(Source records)
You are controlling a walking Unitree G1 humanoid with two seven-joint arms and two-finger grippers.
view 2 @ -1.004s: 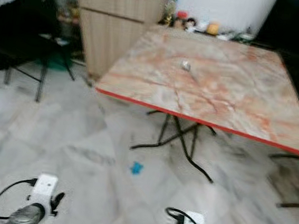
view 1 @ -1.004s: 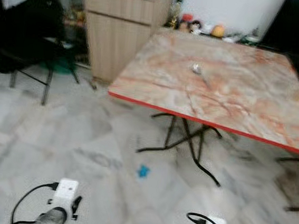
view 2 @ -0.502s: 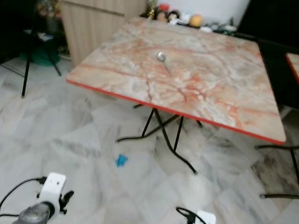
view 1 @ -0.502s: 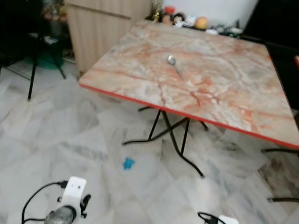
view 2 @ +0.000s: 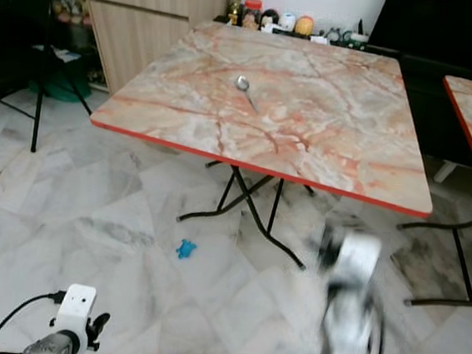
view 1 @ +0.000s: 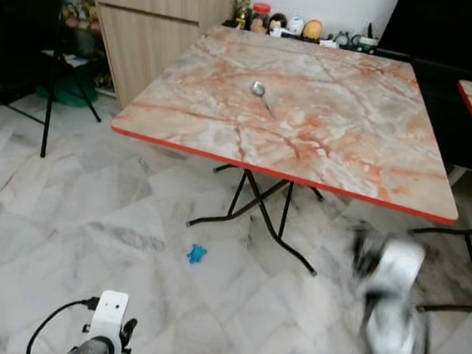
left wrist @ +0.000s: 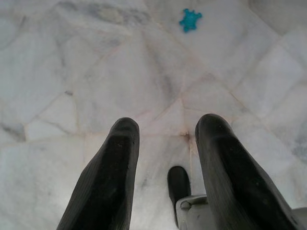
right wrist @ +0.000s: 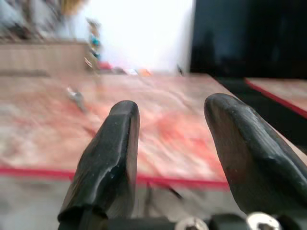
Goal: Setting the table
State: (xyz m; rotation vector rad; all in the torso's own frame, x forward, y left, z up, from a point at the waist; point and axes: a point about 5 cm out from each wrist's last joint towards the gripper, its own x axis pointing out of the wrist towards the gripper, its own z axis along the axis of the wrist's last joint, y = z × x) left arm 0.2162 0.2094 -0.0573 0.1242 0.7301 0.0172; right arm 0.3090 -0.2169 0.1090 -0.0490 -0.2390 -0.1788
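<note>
A spoon [view 1: 263, 97] lies alone on the marble tabletop [view 1: 349, 129], toward its far half. The right claw [right wrist: 168, 158], fingers spread and empty, is levelled at the tabletop's red near edge. The left claw [left wrist: 165, 172], also spread, is pointed at the floor [view 1: 65, 211]. The approach step is judged in hand; next, a reach over the edge toward the spoon is called for.

**Where each camera looks**

The two head views look forward and down from standing height, sharing the marbled surface [view 1: 326, 110], the spoon [view 1: 262, 94] on it and the pale floor [view 1: 65, 211]. The left wrist view faces straight down, close to the floor, past a blue scrap [left wrist: 190, 19]. The right wrist view looks level across the surface, blurred.
</note>
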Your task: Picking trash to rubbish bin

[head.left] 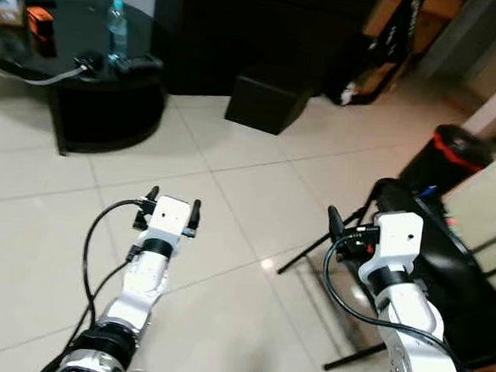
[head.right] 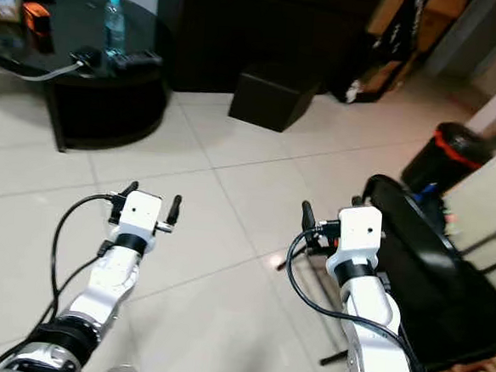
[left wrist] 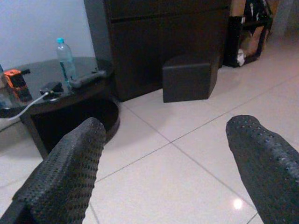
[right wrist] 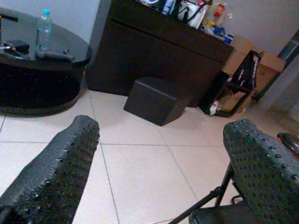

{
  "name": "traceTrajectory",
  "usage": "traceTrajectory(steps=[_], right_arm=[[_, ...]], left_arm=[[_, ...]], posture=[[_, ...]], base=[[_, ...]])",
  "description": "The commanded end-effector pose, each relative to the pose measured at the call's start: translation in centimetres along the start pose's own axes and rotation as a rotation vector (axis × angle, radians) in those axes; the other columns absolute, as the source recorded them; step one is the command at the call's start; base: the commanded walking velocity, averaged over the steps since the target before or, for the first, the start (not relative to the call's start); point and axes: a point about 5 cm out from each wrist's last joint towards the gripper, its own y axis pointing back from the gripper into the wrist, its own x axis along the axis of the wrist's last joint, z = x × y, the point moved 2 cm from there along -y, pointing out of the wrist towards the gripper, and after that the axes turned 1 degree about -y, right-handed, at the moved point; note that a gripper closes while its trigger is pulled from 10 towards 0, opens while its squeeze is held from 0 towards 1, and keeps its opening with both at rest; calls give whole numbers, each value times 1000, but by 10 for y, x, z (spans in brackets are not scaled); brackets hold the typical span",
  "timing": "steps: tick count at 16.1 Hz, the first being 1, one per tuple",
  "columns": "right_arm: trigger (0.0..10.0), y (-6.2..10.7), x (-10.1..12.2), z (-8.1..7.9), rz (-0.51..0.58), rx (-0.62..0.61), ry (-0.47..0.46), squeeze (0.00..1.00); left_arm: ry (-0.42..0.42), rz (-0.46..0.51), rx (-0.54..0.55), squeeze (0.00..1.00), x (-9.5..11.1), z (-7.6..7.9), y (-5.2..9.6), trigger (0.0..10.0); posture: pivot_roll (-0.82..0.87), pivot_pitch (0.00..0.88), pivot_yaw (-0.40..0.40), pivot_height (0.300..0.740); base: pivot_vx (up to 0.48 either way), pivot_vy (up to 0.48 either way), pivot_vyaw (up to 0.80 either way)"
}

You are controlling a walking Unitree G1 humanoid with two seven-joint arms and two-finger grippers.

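A clear plastic bottle (head.left: pixel 116 28) with a blue cap stands upright on the round black table (head.left: pixel 146 64) at the far left. A black rubbish bin (head.left: pixel 453 153) with a red band stands at the far right by the wall. My left gripper (head.left: pixel 175 200) is held over the tiled floor, open and holding nothing. My right gripper (head.left: pixel 358 212) is also open and holding nothing, raised beside a black folding chair (head.left: pixel 435 254). In the left wrist view the bottle (left wrist: pixel 65 58) is far ahead, beyond the wide-apart fingers (left wrist: pixel 70 172). The right wrist view also looks towards the bottle (right wrist: pixel 43 28).
A black cube stool (head.left: pixel 267 98) sits on the floor before a dark cabinet (right wrist: pixel 159 46). An orange device (head.left: pixel 40 20), a remote and a cabled phone lie on the table. Cardboard boxes (right wrist: pixel 254 51) stand at the back right. Pale tiled floor (head.left: pixel 232 176) stretches ahead.
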Motion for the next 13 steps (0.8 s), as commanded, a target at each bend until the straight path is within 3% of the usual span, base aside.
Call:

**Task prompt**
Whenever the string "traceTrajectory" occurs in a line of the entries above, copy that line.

**Written answer**
  "name": "traceTrajectory",
  "usage": "traceTrajectory(steps=[_], right_arm=[[_, ...]], left_arm=[[_, ...]], posture=[[_, ...]], base=[[_, ...]])",

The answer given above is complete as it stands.